■ Exercise aim ■
Below is some data. Retype exactly the lines starting at the one with "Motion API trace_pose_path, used" and ending at the one with "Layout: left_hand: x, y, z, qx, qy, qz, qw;".

■ Records provided ■
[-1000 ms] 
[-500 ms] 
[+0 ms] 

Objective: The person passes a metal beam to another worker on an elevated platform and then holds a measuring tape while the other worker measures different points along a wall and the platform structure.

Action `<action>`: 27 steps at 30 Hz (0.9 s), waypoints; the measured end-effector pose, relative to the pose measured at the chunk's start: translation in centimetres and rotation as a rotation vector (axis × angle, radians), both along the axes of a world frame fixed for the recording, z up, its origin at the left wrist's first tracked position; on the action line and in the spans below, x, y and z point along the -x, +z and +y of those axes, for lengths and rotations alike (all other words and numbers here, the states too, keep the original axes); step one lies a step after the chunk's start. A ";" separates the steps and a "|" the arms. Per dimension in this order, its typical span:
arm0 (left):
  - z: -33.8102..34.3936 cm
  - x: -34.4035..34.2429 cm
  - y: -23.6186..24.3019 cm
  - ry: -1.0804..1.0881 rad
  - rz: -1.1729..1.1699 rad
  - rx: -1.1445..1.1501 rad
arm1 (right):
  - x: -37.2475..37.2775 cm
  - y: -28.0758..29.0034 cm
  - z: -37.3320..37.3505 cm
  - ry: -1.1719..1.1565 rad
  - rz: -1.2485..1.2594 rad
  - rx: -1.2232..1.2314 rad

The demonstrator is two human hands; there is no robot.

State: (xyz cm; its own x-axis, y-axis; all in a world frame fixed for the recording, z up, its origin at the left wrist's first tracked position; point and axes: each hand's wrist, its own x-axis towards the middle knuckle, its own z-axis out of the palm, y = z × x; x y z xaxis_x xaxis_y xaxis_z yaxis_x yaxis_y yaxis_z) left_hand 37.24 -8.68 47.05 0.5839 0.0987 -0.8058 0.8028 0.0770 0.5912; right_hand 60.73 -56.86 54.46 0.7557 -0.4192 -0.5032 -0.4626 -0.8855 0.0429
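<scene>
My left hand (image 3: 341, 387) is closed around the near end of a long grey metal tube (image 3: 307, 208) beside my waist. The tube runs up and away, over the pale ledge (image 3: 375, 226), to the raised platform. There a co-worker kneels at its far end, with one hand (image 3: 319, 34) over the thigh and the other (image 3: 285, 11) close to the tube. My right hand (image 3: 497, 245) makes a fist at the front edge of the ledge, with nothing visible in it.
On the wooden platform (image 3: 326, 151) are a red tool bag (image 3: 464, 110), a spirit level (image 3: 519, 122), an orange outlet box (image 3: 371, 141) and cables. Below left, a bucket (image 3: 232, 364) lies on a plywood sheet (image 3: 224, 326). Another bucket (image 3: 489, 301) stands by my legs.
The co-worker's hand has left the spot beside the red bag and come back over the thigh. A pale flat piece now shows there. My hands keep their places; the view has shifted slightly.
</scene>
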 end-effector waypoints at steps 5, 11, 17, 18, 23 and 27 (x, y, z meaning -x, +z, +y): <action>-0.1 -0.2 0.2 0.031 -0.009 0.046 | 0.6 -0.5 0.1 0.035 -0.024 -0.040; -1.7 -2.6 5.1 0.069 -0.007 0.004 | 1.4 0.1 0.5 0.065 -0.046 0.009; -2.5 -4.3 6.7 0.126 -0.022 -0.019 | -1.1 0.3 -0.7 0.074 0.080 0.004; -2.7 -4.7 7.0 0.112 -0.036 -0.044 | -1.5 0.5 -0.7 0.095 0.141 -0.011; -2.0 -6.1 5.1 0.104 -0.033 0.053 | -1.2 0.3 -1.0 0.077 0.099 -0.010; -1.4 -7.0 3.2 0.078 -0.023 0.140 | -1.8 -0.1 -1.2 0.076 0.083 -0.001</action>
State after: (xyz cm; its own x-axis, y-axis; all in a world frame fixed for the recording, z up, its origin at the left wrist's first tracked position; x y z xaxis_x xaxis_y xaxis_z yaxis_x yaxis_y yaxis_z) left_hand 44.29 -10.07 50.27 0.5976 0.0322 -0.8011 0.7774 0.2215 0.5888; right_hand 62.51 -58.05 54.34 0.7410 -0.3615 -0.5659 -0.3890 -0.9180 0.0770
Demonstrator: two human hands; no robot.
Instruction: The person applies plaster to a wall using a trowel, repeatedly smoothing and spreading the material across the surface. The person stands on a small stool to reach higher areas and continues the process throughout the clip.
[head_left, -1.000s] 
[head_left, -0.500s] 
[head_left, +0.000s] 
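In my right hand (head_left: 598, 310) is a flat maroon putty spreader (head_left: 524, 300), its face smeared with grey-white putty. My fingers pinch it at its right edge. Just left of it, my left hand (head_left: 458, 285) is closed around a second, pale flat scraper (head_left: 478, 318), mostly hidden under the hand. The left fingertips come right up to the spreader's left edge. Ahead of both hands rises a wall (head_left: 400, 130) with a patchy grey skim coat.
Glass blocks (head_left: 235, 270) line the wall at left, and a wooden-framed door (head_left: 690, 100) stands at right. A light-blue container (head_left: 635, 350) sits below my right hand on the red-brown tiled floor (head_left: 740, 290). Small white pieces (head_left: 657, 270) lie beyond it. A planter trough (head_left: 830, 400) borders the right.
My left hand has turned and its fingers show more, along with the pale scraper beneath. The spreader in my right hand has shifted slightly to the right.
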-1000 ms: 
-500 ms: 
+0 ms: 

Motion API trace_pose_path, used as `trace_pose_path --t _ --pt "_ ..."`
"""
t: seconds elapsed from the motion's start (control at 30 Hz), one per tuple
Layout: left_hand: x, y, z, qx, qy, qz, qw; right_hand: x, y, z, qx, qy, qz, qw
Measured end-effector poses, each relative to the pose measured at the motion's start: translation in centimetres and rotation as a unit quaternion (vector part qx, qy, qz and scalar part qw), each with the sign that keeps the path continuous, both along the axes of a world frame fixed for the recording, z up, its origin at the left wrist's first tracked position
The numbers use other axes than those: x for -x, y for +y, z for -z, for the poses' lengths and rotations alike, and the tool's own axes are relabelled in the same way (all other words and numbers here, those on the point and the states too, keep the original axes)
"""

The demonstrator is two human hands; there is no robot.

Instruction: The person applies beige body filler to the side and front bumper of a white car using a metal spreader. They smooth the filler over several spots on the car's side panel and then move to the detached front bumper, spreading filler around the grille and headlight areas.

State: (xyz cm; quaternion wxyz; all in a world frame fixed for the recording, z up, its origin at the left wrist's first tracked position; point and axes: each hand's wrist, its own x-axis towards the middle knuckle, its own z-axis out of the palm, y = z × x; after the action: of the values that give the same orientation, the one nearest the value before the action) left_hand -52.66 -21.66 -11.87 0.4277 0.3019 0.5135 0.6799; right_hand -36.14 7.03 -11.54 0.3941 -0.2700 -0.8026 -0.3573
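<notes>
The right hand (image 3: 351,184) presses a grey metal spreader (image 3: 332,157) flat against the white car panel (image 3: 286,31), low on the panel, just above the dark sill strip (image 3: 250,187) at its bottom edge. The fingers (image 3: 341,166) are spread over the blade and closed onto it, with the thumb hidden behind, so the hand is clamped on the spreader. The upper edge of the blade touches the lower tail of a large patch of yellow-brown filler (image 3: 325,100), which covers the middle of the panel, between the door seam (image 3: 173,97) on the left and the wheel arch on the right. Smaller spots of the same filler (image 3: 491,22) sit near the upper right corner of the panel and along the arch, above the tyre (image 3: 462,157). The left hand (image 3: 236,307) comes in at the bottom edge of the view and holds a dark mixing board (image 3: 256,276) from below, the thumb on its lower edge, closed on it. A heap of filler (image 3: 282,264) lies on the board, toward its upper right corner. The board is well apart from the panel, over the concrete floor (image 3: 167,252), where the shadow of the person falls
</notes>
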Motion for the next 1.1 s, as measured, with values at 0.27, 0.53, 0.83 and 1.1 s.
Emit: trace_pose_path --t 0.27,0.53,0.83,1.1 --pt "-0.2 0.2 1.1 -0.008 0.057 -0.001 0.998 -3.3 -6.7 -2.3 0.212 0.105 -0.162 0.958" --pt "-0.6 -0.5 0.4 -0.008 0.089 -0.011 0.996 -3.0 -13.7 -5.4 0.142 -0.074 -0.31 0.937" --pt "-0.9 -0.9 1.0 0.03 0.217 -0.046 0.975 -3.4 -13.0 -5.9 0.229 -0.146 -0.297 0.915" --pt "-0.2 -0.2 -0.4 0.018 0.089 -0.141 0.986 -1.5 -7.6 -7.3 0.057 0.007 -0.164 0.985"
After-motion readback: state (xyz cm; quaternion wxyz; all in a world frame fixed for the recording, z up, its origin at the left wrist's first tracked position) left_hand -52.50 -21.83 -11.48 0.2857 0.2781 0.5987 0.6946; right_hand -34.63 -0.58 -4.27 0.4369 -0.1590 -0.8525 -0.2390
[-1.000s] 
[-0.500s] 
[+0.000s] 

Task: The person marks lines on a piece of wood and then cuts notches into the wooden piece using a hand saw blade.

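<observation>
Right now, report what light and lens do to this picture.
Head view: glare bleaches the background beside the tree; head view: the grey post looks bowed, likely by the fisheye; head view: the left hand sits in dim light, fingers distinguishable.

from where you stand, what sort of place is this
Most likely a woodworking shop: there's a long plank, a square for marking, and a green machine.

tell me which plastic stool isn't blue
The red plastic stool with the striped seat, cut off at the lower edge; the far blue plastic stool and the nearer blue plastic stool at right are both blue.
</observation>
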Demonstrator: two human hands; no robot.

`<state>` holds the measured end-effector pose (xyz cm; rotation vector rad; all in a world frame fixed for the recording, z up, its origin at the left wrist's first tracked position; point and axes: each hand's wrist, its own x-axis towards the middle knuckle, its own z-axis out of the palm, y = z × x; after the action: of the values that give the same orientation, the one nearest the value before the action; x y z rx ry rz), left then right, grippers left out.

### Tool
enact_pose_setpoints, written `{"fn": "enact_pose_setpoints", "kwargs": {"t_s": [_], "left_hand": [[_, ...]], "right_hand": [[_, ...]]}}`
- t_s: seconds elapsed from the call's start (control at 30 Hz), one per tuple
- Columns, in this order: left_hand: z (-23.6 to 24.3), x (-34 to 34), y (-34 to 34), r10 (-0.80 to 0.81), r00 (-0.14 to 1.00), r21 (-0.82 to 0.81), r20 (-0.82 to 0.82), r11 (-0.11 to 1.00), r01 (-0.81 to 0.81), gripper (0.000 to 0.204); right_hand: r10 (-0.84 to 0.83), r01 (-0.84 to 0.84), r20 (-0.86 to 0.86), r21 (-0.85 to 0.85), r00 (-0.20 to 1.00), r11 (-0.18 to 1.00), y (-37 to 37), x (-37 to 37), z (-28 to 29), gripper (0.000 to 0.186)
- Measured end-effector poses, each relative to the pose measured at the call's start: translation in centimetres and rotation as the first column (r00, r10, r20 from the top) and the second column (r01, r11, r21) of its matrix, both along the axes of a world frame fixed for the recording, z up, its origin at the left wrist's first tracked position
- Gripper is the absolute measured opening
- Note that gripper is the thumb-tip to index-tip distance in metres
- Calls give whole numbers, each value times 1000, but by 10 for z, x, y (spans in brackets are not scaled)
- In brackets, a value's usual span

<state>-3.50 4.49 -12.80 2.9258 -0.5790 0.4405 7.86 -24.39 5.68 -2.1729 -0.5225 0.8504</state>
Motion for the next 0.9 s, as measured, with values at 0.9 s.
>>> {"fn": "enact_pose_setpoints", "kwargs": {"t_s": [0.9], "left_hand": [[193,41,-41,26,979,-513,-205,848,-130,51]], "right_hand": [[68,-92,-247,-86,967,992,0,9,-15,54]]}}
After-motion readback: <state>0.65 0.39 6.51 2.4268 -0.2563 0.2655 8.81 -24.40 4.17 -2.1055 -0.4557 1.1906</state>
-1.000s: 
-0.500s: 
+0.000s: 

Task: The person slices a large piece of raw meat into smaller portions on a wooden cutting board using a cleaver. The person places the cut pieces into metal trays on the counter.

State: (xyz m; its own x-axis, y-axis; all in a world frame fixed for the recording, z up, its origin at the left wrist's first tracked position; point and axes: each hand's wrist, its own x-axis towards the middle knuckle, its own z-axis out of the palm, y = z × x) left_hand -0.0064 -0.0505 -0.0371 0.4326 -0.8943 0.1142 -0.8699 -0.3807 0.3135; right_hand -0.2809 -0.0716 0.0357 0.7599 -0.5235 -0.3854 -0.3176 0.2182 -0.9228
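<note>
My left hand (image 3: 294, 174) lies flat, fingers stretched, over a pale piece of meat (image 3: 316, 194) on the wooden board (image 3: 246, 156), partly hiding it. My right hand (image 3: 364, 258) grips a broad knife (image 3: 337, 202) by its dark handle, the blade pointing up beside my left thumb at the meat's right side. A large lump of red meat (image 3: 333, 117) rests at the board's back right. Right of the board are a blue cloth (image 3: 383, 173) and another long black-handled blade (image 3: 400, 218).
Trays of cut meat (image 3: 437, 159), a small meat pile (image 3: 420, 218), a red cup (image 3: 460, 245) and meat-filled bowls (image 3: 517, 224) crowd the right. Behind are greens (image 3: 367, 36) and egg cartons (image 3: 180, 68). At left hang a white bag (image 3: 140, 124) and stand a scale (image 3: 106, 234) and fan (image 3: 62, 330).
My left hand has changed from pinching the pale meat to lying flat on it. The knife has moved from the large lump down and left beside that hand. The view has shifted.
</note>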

■ Result of the task ■
Motion API trace_pose_path, used as `trace_pose_path --t _ --pt "_ ..."`
"""
t: seconds elapsed from the motion's start (control at 30 Hz), one per tuple
Layout: left_hand: x, y, z, qx, qy, qz, qw; right_hand: x, y, z, qx, qy, qz, qw

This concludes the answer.